* EXERCISE GOAL:
Search the records for the string "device". Copy each line where it occurs.

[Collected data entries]
===============

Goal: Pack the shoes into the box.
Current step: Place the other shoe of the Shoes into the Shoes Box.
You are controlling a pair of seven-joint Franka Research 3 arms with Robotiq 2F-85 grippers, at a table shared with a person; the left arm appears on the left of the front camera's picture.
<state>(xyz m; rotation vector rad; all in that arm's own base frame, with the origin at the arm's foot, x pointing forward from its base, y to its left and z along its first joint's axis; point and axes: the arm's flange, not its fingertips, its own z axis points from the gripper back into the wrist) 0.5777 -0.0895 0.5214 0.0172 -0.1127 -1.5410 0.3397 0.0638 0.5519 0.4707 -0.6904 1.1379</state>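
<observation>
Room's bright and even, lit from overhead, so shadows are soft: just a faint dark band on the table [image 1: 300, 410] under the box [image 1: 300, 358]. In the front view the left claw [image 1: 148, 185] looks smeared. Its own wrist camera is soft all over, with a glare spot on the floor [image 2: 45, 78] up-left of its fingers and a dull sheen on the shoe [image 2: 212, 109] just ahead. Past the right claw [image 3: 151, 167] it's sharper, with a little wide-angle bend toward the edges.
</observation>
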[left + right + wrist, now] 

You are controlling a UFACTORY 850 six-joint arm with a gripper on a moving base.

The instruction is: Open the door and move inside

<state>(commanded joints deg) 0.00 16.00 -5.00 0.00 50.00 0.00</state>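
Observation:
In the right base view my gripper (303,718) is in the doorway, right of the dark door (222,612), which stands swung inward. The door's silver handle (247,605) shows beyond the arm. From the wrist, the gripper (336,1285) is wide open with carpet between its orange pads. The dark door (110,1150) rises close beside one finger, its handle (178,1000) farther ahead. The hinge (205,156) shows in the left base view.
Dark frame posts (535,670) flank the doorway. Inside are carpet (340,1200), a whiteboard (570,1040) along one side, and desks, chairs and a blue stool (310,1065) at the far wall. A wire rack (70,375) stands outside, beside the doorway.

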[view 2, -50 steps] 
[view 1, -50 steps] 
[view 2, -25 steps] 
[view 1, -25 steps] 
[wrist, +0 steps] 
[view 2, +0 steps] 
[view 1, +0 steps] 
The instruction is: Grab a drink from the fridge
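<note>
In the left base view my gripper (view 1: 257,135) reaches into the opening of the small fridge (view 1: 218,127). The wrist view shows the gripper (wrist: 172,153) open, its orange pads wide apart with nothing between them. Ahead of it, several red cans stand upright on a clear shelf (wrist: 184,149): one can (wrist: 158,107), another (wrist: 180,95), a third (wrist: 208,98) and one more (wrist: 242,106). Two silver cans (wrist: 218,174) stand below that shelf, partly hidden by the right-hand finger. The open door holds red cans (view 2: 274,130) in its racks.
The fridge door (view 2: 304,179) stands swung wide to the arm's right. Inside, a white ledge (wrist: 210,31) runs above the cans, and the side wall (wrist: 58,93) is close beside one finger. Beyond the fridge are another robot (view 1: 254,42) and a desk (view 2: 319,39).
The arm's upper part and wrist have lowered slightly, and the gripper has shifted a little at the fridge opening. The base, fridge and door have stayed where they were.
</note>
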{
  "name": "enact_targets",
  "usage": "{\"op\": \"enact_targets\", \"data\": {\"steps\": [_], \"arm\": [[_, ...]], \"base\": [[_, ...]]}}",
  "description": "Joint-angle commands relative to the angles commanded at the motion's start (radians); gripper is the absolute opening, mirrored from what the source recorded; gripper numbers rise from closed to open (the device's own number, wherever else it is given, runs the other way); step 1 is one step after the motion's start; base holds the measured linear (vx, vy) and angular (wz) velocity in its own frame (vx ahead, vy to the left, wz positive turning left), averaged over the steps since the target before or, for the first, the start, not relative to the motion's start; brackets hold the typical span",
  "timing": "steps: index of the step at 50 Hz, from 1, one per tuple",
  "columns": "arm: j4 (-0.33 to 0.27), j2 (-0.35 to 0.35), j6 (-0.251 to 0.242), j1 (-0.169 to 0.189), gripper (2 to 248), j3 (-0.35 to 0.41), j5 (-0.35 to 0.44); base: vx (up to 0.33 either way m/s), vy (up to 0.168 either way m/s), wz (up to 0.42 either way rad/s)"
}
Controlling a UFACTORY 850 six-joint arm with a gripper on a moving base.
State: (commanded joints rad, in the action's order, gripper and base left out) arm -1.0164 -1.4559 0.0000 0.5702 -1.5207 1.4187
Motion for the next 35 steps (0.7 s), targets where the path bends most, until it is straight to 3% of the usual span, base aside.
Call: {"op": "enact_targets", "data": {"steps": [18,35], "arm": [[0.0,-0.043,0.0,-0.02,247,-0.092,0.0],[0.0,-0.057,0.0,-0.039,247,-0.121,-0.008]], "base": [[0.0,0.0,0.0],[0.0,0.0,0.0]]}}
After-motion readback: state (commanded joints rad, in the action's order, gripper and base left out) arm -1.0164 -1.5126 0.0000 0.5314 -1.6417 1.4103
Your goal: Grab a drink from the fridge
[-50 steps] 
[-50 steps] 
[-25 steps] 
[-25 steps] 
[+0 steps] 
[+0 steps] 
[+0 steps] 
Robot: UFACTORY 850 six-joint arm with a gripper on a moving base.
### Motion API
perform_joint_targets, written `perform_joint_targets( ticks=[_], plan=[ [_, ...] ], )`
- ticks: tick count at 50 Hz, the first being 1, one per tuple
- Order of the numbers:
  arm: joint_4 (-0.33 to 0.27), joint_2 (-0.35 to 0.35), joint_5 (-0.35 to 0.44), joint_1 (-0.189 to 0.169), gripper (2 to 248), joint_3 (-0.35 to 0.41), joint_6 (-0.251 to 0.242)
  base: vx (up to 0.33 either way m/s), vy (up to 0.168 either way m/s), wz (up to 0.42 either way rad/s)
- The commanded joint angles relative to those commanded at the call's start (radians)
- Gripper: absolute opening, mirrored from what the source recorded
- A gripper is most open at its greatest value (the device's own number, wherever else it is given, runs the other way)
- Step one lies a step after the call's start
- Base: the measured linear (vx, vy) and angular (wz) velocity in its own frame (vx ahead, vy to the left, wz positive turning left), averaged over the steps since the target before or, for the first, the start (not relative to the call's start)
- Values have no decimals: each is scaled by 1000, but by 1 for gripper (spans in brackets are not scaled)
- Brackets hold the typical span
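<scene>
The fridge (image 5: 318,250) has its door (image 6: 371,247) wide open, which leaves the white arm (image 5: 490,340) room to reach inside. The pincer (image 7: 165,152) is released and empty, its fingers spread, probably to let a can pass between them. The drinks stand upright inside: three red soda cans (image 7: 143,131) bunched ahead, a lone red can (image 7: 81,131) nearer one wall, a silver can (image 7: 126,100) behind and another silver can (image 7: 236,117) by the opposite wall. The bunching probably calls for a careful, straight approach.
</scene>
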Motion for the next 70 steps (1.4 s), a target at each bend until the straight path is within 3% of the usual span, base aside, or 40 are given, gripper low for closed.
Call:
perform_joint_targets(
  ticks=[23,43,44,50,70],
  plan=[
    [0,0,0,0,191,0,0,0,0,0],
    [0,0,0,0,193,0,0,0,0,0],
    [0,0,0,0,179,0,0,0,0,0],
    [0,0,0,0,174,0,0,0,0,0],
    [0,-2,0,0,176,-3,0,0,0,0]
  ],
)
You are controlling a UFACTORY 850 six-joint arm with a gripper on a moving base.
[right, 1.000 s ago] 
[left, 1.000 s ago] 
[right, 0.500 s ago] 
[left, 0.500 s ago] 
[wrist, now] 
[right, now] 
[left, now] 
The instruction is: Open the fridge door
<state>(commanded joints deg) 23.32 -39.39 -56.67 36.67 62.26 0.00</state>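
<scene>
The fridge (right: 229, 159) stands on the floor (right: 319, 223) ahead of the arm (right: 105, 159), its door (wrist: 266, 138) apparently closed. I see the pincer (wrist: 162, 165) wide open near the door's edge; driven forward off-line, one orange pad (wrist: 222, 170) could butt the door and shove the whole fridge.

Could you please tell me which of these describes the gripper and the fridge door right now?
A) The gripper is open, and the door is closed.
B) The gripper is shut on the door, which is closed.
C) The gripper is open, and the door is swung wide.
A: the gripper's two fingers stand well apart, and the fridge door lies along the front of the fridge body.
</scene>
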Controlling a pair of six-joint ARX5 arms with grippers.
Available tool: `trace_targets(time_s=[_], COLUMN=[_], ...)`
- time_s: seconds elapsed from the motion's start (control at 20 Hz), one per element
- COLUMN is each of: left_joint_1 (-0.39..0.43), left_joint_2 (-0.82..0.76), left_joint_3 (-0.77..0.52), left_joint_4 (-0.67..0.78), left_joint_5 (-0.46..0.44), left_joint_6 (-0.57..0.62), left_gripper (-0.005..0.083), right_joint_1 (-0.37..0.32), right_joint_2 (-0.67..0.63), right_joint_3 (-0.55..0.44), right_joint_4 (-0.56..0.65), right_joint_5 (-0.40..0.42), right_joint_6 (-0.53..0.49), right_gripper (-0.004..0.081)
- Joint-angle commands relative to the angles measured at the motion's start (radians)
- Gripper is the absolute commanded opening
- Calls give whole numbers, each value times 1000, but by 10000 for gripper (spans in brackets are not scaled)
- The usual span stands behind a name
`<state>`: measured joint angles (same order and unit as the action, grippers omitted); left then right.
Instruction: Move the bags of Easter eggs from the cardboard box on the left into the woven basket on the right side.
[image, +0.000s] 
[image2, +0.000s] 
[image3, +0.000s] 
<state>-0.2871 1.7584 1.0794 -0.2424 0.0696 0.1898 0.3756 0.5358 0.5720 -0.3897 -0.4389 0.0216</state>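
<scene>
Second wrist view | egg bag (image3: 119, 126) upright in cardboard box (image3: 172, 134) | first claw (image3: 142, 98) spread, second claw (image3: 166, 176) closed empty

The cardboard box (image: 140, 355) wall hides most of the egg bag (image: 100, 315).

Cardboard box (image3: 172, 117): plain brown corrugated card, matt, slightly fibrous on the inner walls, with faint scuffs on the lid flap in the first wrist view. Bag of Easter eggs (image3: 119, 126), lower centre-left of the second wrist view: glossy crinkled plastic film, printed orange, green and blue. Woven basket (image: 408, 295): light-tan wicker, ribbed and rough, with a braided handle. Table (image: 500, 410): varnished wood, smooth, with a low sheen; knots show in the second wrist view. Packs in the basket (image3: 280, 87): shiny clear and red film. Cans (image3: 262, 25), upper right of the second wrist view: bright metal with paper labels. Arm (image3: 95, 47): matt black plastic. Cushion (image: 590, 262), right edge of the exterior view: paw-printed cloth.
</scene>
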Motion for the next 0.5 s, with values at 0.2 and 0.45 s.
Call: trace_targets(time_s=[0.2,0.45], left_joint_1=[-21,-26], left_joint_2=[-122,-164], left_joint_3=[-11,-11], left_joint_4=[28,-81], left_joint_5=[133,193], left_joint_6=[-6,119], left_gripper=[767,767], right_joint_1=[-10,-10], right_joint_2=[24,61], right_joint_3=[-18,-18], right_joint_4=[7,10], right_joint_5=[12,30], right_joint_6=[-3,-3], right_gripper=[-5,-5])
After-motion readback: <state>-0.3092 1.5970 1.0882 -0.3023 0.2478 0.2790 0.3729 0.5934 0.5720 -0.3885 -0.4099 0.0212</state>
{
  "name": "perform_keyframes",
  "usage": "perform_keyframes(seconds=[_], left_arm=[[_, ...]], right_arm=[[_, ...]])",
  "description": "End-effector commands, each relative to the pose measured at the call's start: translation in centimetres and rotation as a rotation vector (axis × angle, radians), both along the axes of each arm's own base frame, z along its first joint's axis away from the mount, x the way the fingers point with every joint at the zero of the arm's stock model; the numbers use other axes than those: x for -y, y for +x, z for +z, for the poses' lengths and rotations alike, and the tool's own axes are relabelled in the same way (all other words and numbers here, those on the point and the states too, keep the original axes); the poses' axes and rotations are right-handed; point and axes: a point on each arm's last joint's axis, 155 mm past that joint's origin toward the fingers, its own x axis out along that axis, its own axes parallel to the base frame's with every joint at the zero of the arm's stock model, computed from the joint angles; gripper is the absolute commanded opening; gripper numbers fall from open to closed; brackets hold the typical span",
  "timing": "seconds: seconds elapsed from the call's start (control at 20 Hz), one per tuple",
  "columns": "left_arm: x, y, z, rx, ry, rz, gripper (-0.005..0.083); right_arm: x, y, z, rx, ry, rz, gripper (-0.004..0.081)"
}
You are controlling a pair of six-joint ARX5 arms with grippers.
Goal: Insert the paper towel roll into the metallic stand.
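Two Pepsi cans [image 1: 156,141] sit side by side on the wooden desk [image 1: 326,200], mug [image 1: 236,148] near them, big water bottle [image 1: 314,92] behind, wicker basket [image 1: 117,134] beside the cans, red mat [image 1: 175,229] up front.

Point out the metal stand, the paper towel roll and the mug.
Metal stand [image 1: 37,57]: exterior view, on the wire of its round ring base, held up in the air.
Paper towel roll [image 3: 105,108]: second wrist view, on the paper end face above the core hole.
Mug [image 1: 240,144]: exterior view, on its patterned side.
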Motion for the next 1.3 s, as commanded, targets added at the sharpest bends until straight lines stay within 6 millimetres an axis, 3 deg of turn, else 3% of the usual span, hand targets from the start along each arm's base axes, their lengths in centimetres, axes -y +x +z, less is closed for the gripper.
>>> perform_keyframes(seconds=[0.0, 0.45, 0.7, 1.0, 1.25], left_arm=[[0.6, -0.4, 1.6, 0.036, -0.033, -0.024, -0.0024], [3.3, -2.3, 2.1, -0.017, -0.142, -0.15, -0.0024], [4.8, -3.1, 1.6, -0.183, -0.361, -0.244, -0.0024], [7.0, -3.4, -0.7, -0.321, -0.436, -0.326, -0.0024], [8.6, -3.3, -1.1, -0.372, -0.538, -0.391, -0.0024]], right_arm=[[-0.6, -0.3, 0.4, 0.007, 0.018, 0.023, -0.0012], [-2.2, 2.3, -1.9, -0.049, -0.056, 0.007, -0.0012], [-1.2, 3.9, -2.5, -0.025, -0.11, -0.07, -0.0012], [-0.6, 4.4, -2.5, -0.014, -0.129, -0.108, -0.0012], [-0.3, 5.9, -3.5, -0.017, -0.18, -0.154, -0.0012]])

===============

* EXERCISE ANSWER:
  "description": "Joint-angle commands relative to the angles commanded at the motion's start (radians); gripper is the absolute opening, mirrored from what the source recorded; gripper numbers rise from closed to open (the device's own number, wherever else it is given, runs the other way); step 1 is one step after the motion's start; base holds the measured linear (vx, vy) and angular (wz) velocity in its own frame (vx ahead, vy to the left, wz positive turning left), averaged over the steps since the target before or, for the first, the start, not relative to the motion's start; brackets hold the typical span",
- A gripper is most open at its greatest value (the device's own number, wherever else it is given, runs the other way)

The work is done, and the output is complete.